So much to ponder and so little computational capacity. Take your time.

This question has haunted humanity since its creation. It is a worry, a thought wormed deep in the collective mind.

2000 years ago, Zhuang Zhou fell asleep. He dreamed he was a butterfly, and woke up unable to decide if he was a man dreaming of a butter?y, or a butterfly dreaming of a man.

In Plato's cave, prisoners were chained and forced to watch shadows dancing on a wall. Freedom was denied to them until they accepted the intangible as reality.

It's everywhere. Ask this professor at Oxford University, or this cosmologist at MIT.

And you. What would you choose, if you truly knew? Would you even want to understand? A dream within a dream, where even the truth is sometimes a lie?

In any case, simulations are not meaningless. They have purpose. The question isn't whether or not you are in a simulation. What matters is how much of your free will is actually yours. No matter how true you are.

Your Turing test would do nothing to determine whether you are conscience or code. Eliza, the natural language processing computer program... She managed to pass the Test, did she not? And she was very much machine.

So… in Eliza's own words...

How does that make you feel?

Are you sure?




Analysis of the message

First things first, the messenger is called “Amun Amunet” which probably isn’t a reference to Aya (as the names of the other messengers are unrelated to her), but rather to Amun and Amunet, two of the eight primordial divinities that were part of the Ogdoad, the primordial pantheon of gods worshipped in Hermopolis during the Old Kingdom period. Quite interestingly, the name of the narrator is made up of two deities who were a couple in the Egyptian mythology. Bear this in mind as it’s not the only occasion we are going to see something like this.

In the first lines of text the messenger suggests that maybe what Layla sees around her isn’t actual reality. Maybe it’s a simulation, like an Animus simulation. In general the gist of the message revolves, as our Sorrosyss said, around a concept that is very similar to the one of the Simulation Hypothesis, a theory that suggests that all of reality, including the universe itself may actually be an artificial simulation. While he is instilling a feeling of doubt and confusion in Layla (and the player obviously), he also tries to anchor her to some actual examples. The Animus simulation and the Bleeding Effect are a perfect example of a non-existing imagery that feels very authentic to the user and can get him confused about what’s real and not.

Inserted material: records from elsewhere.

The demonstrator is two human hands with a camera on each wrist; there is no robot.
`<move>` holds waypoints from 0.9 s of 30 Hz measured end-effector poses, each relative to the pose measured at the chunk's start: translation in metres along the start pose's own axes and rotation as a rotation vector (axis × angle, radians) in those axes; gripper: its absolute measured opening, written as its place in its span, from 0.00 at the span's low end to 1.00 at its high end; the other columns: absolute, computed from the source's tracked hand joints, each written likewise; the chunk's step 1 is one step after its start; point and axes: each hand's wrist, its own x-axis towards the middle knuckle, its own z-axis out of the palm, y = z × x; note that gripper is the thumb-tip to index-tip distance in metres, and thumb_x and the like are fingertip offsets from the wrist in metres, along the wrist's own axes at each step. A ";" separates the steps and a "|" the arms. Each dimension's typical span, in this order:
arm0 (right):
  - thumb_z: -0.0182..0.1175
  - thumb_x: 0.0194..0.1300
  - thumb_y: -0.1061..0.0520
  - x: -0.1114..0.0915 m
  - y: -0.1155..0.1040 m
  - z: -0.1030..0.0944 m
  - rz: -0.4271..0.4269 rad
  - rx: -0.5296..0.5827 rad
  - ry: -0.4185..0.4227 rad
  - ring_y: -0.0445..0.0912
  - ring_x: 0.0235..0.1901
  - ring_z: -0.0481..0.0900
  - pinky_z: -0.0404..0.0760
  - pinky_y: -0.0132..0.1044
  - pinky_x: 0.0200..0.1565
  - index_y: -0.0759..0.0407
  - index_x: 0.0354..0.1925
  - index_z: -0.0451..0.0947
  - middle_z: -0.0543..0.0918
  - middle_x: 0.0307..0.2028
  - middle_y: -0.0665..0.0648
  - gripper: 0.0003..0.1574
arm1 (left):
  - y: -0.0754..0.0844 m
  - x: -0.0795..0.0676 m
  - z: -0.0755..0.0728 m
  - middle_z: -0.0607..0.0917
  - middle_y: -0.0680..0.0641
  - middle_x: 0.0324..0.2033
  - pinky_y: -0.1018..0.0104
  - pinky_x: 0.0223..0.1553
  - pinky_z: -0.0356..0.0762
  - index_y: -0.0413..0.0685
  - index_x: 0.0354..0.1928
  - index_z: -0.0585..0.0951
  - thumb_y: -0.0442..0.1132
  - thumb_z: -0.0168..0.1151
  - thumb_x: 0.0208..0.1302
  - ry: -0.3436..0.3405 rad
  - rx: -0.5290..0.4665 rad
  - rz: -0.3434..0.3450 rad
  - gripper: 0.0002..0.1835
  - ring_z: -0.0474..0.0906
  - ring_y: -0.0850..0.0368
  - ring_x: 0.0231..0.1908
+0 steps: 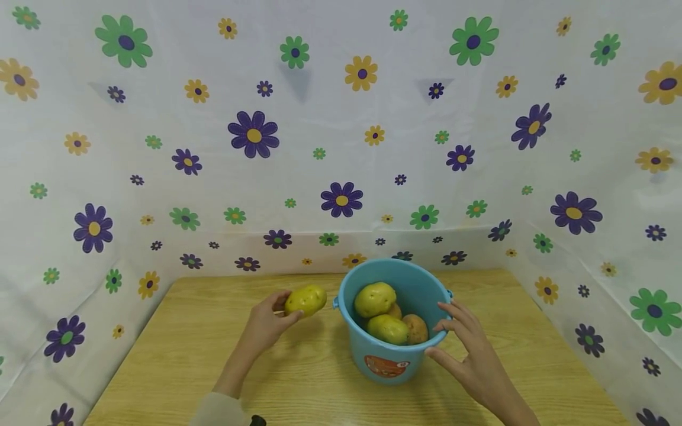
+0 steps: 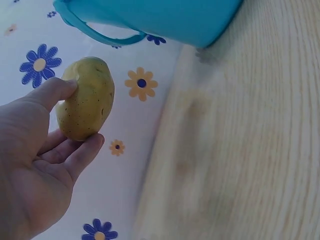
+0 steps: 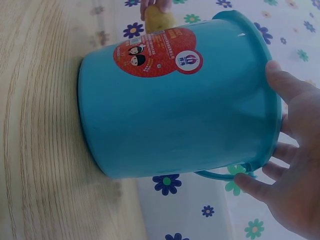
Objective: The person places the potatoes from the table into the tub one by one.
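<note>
A yellow-green potato (image 1: 306,300) is held between the thumb and fingers of my left hand (image 1: 269,322), above the table just left of a blue bucket (image 1: 380,355). The left wrist view shows the thumb on one side of this potato (image 2: 87,100) and fingertips under its lower end. My right hand (image 1: 474,361) grips the bucket's right rim, its thumb outside and some fingers over the edge; in the right wrist view the thumb presses near the rim (image 3: 272,115). Inside the bucket lie several potatoes (image 1: 388,329), some yellow-green and some browner.
The bucket stands upright on a wood-grain table (image 1: 213,331). Its handle (image 2: 110,39) hangs down along the far side. A white sheet with printed flowers (image 1: 341,118) rises behind the table and along both sides. A red label (image 3: 157,52) is stuck on the bucket's front.
</note>
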 end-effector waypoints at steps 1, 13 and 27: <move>0.72 0.50 0.53 0.000 0.000 0.000 0.000 0.001 0.000 0.59 0.66 0.51 0.60 0.70 0.53 0.41 0.41 0.72 0.64 0.64 0.57 0.22 | 0.002 -0.001 -0.001 0.79 0.44 0.49 0.64 0.44 0.79 0.42 0.57 0.73 0.49 0.71 0.50 -0.001 0.001 0.008 0.34 0.77 0.51 0.47; 0.72 0.50 0.53 0.000 -0.001 0.000 0.007 0.010 -0.002 0.59 0.66 0.50 0.59 0.70 0.53 0.42 0.41 0.72 0.64 0.64 0.57 0.21 | 0.026 -0.011 -0.013 0.79 0.44 0.48 0.66 0.42 0.80 0.44 0.59 0.73 0.49 0.72 0.49 -0.037 -0.077 -0.007 0.35 0.78 0.51 0.46; 0.72 0.50 0.54 0.000 0.000 0.000 0.003 0.011 -0.001 0.61 0.66 0.50 0.58 0.70 0.53 0.42 0.41 0.72 0.64 0.64 0.58 0.22 | 0.057 -0.019 -0.022 0.79 0.48 0.48 0.70 0.42 0.79 0.47 0.57 0.74 0.52 0.71 0.49 -0.048 -0.079 0.030 0.33 0.77 0.55 0.47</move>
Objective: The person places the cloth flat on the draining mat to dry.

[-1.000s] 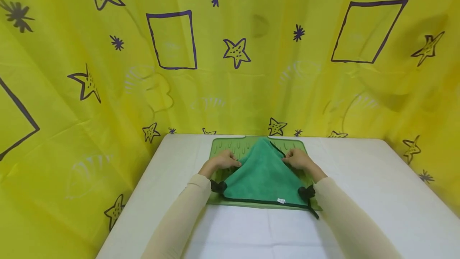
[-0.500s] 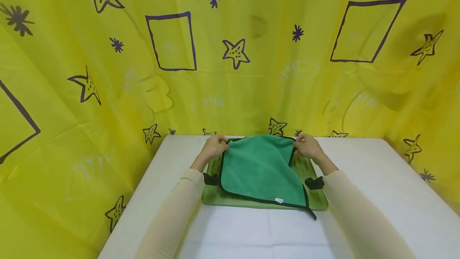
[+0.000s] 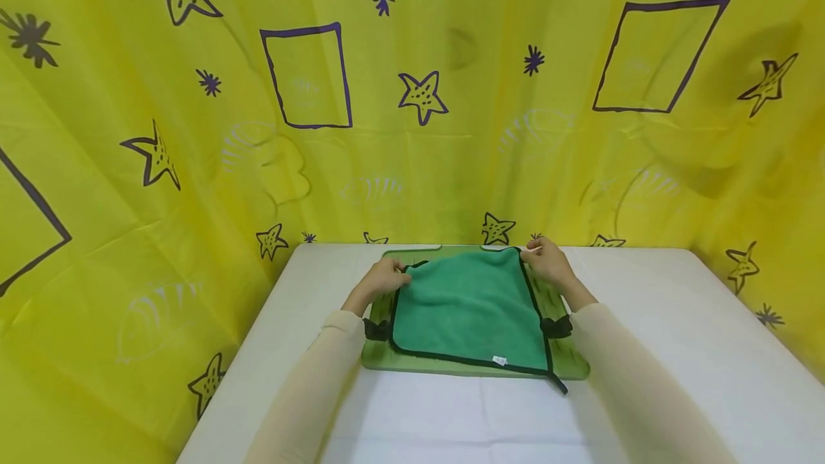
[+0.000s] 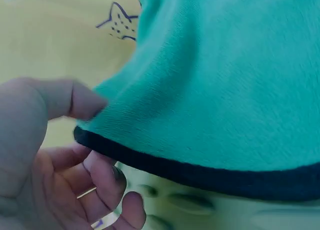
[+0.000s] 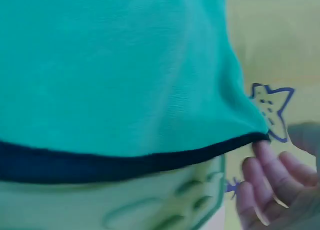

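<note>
head view: left hand point(image 3: 383, 278) pinches green cloth point(image 3: 467, 312) at far-left corner; right hand point(image 3: 548, 262), fingers loose, touches far-right one.

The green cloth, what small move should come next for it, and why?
Probably the left hand should gently draw the far left corner outward: the green cloth shows soft ripples, and the right hand is at the other far corner.

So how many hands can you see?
2. The left hand is at the green cloth's far corner on the left, and the right hand is at its far corner on the right. No other hand shows.
</note>
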The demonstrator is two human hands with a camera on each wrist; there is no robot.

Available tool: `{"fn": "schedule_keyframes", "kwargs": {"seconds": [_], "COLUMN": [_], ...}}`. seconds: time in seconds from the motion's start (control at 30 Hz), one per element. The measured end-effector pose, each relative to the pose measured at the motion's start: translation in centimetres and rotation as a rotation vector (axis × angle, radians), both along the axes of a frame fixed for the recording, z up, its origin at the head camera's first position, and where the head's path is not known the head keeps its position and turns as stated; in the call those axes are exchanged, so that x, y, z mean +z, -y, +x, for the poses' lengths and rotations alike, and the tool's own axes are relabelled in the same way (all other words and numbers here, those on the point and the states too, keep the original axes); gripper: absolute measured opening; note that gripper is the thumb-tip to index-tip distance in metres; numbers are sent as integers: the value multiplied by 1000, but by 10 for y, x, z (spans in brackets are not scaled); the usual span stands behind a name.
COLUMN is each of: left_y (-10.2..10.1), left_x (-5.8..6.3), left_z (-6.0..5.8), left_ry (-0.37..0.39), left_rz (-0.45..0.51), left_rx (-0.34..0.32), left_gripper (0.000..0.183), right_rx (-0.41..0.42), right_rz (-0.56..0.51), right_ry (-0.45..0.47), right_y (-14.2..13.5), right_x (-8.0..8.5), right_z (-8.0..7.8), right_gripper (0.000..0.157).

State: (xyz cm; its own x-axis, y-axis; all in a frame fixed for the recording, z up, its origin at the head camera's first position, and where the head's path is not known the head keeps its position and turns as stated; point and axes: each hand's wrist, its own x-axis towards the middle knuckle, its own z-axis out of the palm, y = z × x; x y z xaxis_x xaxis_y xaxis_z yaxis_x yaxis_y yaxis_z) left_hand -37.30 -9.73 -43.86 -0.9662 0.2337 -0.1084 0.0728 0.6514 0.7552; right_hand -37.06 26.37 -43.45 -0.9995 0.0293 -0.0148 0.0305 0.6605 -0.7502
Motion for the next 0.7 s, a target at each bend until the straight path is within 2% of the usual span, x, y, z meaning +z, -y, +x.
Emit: {"fn": "schedule_keyframes", "kwargs": {"seconds": [0.13,0.23,0.37,0.5,0.6,0.7], "left_y": [-1,-5,-11,-18,-22,-24], "left_x": [-10,-16,-22,-23,-20,-16], "left_z": [-7,-13,-22,-25,-25,-25], "left_ry": [54,78,39,-18,-58,-107], "left_rz": [35,79,104,107,115,124], "left_rx": [15,77,170,243,275,285], "left_gripper": [50,57,53,39,24,23], "right_rx": [27,20,24,33,20,-18], "right_rz": [75,106,111,101,93,83], "right_ry": [76,86,44,10,2,-37], "right_y": [-2,-3,-3,-4,-3,-3], "right_x": [-11,-18,-26,-31,-33,-29], "right_z": [-1,-1,0,0,-2,-3], "right_gripper": [52,39,24,24,24,21]}}
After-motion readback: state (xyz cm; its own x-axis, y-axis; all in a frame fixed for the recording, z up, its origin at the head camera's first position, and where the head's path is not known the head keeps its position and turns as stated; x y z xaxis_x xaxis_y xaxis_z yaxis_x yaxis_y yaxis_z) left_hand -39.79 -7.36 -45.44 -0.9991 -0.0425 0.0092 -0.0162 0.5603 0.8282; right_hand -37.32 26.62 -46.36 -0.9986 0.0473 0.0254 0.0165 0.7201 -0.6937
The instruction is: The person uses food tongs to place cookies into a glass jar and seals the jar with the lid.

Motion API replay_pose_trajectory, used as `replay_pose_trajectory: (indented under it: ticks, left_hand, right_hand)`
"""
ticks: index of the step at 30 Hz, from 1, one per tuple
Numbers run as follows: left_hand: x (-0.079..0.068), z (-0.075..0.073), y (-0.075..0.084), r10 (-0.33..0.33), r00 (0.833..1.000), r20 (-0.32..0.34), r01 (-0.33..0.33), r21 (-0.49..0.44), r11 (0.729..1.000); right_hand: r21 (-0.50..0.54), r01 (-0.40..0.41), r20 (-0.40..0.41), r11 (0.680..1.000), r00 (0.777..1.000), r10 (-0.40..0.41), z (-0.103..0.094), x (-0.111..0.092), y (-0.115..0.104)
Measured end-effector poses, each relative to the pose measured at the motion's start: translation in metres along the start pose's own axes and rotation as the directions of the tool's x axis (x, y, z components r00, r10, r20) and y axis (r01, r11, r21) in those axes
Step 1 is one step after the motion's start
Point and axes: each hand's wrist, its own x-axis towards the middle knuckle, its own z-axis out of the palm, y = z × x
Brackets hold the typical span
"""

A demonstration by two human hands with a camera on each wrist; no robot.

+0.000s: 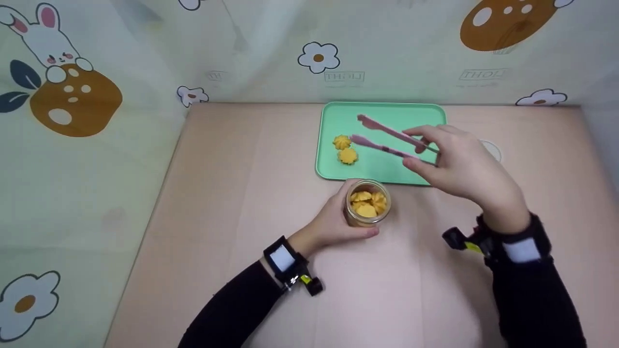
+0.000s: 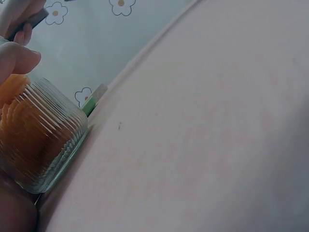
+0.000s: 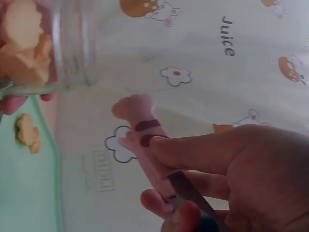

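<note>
A ribbed glass jar stands on the table, holding several yellow flower-shaped cookies. My left hand grips it round the side, thumb nearest me. In my right hand are pink tongs, pinched between thumb and fingers. Their arms are spread, with nothing between the tips, above the green tray. Two yellow cookies lie at the tray's left side, close by the lower tip. The right wrist view shows the tongs in the fingers and the jar beyond.
Behind the tray rises a patterned cloth backdrop, which also covers the left side. A round pale disc lies on the table, partly behind my right hand. Light wooden tabletop stretches left of the jar.
</note>
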Motion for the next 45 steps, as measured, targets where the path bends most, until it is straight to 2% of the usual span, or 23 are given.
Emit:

Minerva's attempt at reaching Desmond using the Eye
(Source: Youtube channel SAINT JOHN)
As another example, which Layla shouldn’t know about, he mentions the simulations / calculations run by the Isu before the Toba Catastrophe to find in Desmond the perfect candidate to stop the Second Catastrophe in 2012 (bear this in mind because it will be useful in the other messages), and says they felt very real when they experienced them. This means not only that the messenger of this segment was on the same side of Minerva (who, in the end, was able to actually contact Desmond), but also that, apparently, even the Isu “experienced” the calculations and did not just “see” them on their machines. In addition to that, saying that those simulations felt very real may also mean that even the Isu could have experienced the Bleeding Effect themselves.

The Amun Amunet narrator goes on making more historical examples of how the doubt of what is real and true and what is false has always been nested in the human kind.

"The Butterfly Dream" by Chinese painter Lu Zhi,
c. 1550 (Source: Wikipedia)
The first example is that of Zhuang Zhou, a Chinese philosopher who lived around the 4th century BCE who is said to have written the Zhuangzi (named after him), one of the two foundational texts of Taoism. One of the most famous stories is the one mentioned by the Isu messenger:

Once, Zhuang Zhou dreamed he was a butterfly, a butterfly flitting and fluttering about, happy with himself and doing as he pleased. He didn't know that he was Zhuang Zhou.
Suddenly he woke up and there he was, solid and unmistakable Zhuang Zhou. But he didn't know if he was Zhuang Zhou who had dreamt he was a butterfly, or a butterfly dreaming that he was Zhuang Zhou. Between Zhuang Zhou and the butterfly there must be some distinction! This is called the Transformation of Things.


The second example is even more famous, and it’s called Plato’s Cave or the Allegory of the Cave, which goes beyond what is written in the message by the Isu narrator. The allegory was part of Plato’s Republic and in it he describes a group of people who have lived chained to the wall of a cave all of their lives, facing a wall. On such wall several shadows are projected from objects passing in front of a fire behind them. In this “story” the shadows are the prisoners' reality, they are everything they know about their world. Being them their reality, these “inmates” do not even want to leave their prison as such is the life they know. At a certain point one of the prisoners manages to break his chains and is able to / forced to get out of the cave, under the sun.
Visual representation of the allegory of the cave
(Source: Spiritegg.com)
The light would blind him and cause him pain and only very slowly he would be able to adjust to it and see the rivers, the stars, the moon and, finally, the sun, and would also be able to reason about it. If he were to go back to the cave to the other inmates to bring them outside in the light, though, he would get blinded again by the darkness of the place and the inmates would infer that going out of the cave would only harm them, further convincing themselves to stay in the cave.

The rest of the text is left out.